9 Septembre 2000  Choix pour la couverture de Conjonctures sur le Copyright : un cerveau ou un cul. Un cul d’homme ou un cerveau de veau. Faux choix, les deux sont mâles.

 

10 Septembre 2000 « La communauté c’est tout le monde. Enseigner à des étudiants qui ont une déficience motrice, auditive, visuelle » : titre d’un pamphlet distribué à tous les professeurs de l’Université du Québec à Montréal. Ils ont oublié les déficients qui sont le fondement et la raison d’être des universités : les déficients intellectuels.

 

Ils ont douze et sept ans. L’un vient de Bordeaux et l’autre de Montréal. C’est la première fois qu’ils visitent New York. Ils sont très orgueilleux de leur casquette qu’ils portent avec la visière en arrière. Un petit new-yorkais les toise. Quoi ! ils ne savent pas que la visière se porte sur le côté ! Comme le célèbre bicorne.
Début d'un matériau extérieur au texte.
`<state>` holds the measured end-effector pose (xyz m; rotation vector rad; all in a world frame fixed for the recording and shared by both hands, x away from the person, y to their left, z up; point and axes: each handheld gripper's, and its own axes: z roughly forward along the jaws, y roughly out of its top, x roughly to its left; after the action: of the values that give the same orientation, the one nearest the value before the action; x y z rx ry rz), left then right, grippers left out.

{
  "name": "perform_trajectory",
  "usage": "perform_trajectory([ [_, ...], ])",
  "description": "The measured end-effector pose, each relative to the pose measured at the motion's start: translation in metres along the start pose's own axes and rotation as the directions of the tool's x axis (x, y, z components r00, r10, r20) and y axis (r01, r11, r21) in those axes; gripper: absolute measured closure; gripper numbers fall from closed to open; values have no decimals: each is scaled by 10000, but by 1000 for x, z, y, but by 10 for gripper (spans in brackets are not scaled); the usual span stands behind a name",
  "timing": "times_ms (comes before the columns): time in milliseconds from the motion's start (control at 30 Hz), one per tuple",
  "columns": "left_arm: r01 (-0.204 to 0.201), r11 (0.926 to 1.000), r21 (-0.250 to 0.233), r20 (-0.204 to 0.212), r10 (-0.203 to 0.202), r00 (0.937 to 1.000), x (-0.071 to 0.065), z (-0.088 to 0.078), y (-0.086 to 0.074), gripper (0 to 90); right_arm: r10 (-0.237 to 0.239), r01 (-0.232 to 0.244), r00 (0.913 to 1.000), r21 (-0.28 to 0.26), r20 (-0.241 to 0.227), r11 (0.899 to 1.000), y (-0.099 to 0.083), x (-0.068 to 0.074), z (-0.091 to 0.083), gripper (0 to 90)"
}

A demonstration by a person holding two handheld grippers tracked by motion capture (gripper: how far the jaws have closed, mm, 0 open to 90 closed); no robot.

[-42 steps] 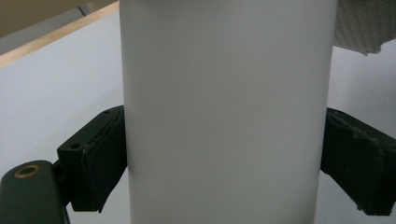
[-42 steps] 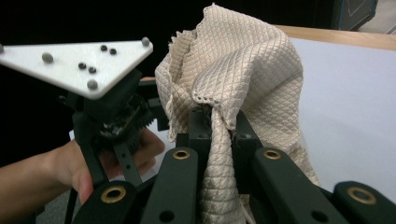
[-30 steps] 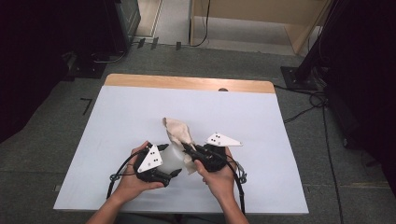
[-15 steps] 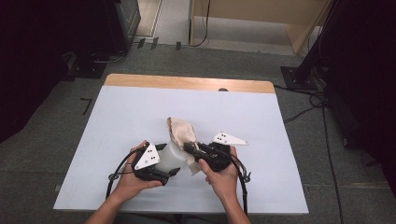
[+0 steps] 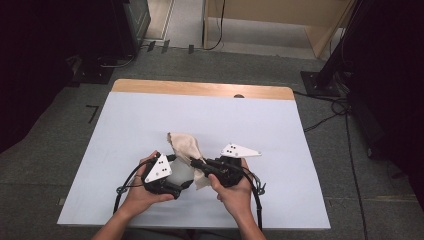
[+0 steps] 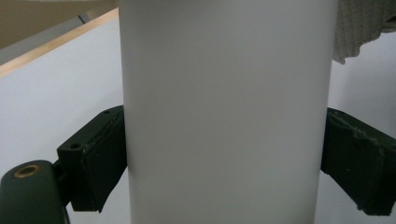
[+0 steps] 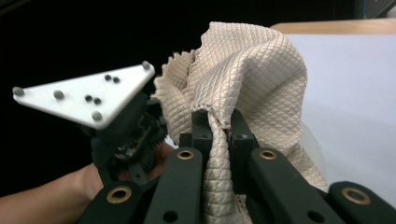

Les grenadiers le portaient avec les ailes perpendiculaires aux épaules et Napoléon comme le petit new-yorkais.

 

 



[1] Le 16 selon le calendrier russe du XVIIIe siècle.

[2]  Si quatre-vingt mille morts ce n’était pas sacré, j’aurais fait un jeu de mots : l’âme armée des Russes gagnera contre l’arme amé européenne. Pour ceux qui ignorent  le terme Amé : Adj. Aimé (terme utilisé autrefois dans la chancellerie). Féal* et amé.